| April | 07 |
| 2006 |
Bruce Anderson has a vile, ignorant piece in today's Times on the Grand National:
In order for the race to retain its glory and its terror, it is important that a horse should be killed most years and a jockey every ten years or so.
What a fatuous, misleading, misinformed, and deeply offensive sentence.
I have no idea if Mr Anderson has any interest in racing or not, but I find it impossible to believe that he has ever spoken to anyone who has, given how wrong he is, and how sickened those of us for whom horse racing is the ultimate sport are to read such oafish drivel.

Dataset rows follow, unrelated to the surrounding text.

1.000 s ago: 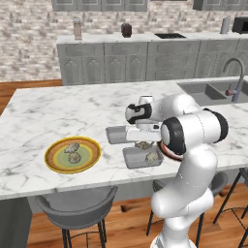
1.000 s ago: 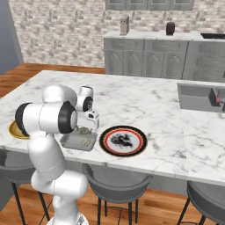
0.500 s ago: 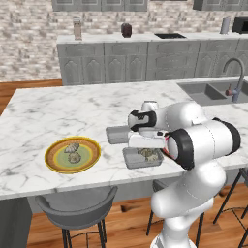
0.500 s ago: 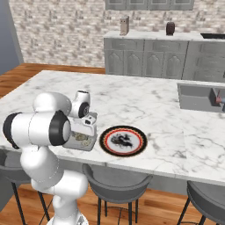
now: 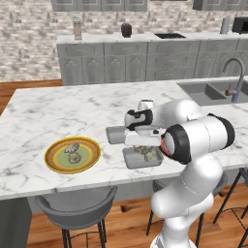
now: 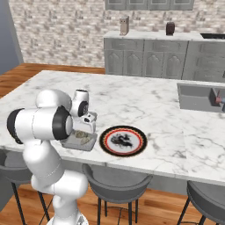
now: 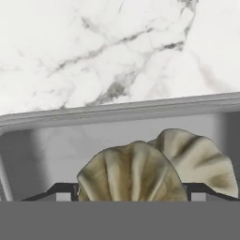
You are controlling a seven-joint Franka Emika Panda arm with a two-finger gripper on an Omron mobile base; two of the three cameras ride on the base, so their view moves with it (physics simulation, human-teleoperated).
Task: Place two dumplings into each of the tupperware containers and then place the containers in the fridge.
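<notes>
- Two pale beige crimped dumplings [image 7: 133, 173] lay side by side in the near shallow grey translucent tupperware container [image 5: 142, 158], the second dumpling [image 7: 199, 159] at 2 o'clock of the first and touching it.
- Gripper [image 5: 143, 144] sat low over that container, fingertips [image 7: 63, 192] spread wide either side of the front dumpling; jaws apart and clamping nothing, as far as the hand view showed.
- Versus a second before: the arm had folded down and in, and the hand had dropped closer to the tray; jaw spread unchanged.
- Judgement: the drop into this container looked done, two in, so this tray's share was met.
- Second grey translucent tupperware container [image 5: 115, 134] sat just beyond at 10 o'clock of the first, near it; contents could not be told.
- Round yellow-orange plate [image 5: 57, 164] lay at 9 o'clock of the containers, well apart, with two more beige dumplings on the plate [image 5: 72, 152].
- Black-and-red rimmed plate [image 6: 105, 142] was just beside the near container, at its 3 o'clock.
- All of it rested on the white marble counter [image 5: 53, 111].
- Next step likely: lift clear and go for the plate dumplings; the fridge stage was not yet begun.
</notes>
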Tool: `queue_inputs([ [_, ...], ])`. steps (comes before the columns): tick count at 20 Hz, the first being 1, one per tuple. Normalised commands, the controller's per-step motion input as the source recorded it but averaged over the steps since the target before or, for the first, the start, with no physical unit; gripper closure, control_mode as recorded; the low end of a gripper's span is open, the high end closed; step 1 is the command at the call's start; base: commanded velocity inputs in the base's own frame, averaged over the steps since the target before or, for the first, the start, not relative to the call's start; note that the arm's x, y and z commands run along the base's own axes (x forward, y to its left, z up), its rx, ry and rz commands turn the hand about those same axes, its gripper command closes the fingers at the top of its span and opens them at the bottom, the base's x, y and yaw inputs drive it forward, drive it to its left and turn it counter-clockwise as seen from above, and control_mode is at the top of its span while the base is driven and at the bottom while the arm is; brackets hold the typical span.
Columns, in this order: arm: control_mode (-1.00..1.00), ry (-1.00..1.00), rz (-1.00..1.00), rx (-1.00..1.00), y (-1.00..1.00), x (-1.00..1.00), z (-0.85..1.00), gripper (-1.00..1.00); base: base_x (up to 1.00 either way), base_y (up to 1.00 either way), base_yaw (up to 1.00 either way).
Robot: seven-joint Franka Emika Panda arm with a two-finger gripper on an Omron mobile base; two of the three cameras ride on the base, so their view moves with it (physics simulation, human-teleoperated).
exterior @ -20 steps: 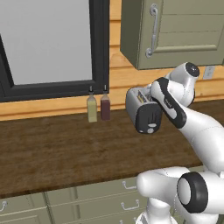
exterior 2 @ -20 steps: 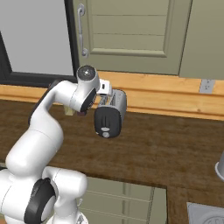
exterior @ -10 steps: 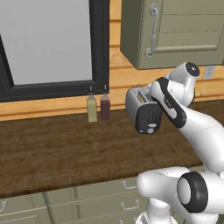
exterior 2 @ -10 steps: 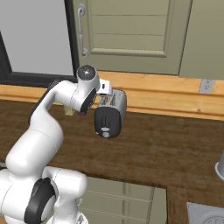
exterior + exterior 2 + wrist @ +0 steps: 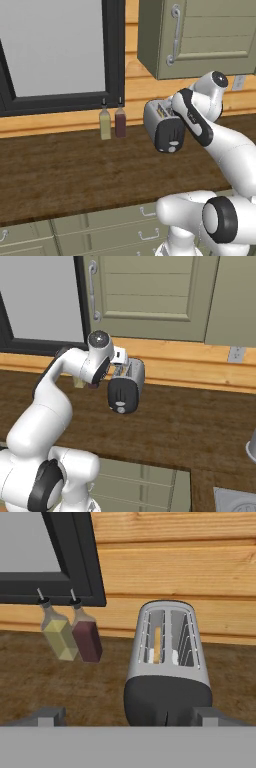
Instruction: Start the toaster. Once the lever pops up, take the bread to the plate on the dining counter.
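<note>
The silver-grey toaster stands on the dark wood worktop against the wood-panelled wall, its black end panel facing me. The lever is a small pale tab low on that panel. A tan slice of bread stands upright in the left slot, sunk between the wires. My gripper hovers above the toaster's near end, open wide, one fingertip far to the left and the other beside the black panel. Nothing is between the fingers. The plate and the dining counter are out of view.
Two small bottles, one yellowish and one dark red, stand left of the toaster under the black window frame. Green wall cabinets hang above. A grey sink rim shows at the lower right. Bare worktop lies in front.
</note>
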Motion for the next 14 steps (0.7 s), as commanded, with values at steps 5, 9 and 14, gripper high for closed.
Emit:
queue_inputs([
  [5, -1.0, 0.0, 0.0, 0.0, 0.0, 0.0, 0.0, -1.0, 0.0, 0.0, 0.0],
  [9, -1.0, 0.0, 0.0, 0.0, 0.0, 0.0, 0.0, -1.0, 0.0, 0.0, 0.0],
  [14, -1.0, 0.0, 0.0, 0.0, 0.0, 0.0, 0.0, -1.0, 0.0, 0.0, 0.0],
])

I used to think when I heard owners and trainers say before a race that all they cared about was that their horse came back sound, that they were only telling half the story, and that above all they wanted to win. I have now owned three horses. Every time they have run, my only thought has indeed been to hope that they do themselves justice and come back unhurt.
Moreover, it is not just owners who think like that. I have never met a single horse racing enthusiast for whom the idea of an injury to a horse, even one with which they have no connection other than watching it on television, is anything other than deeply upsetting. The idea that injuries to and deaths of horses - let alone of jockeys, an idea posited by Anderson which is so self-evidently grotesque that it does not deserve to be dignified by a rebuttal - is anything other than a terrible, if unavoidable, by-product, is so deeply ignorant, and so totally misses the whole point of jump racing, that it says far more about Anderson's mind-set than it does about those who watch, or participate in, the Grand National.
If Anderson ever dared to show his face at a race meeting I have no doubt he would be chased off the course. Or, perhaps more appropriately, horse-whipped.
(By the way, this is deeply unoriginal but if Clan Royal jumps the whole course tomorrow, he will win. Have a saver on Innox each way.)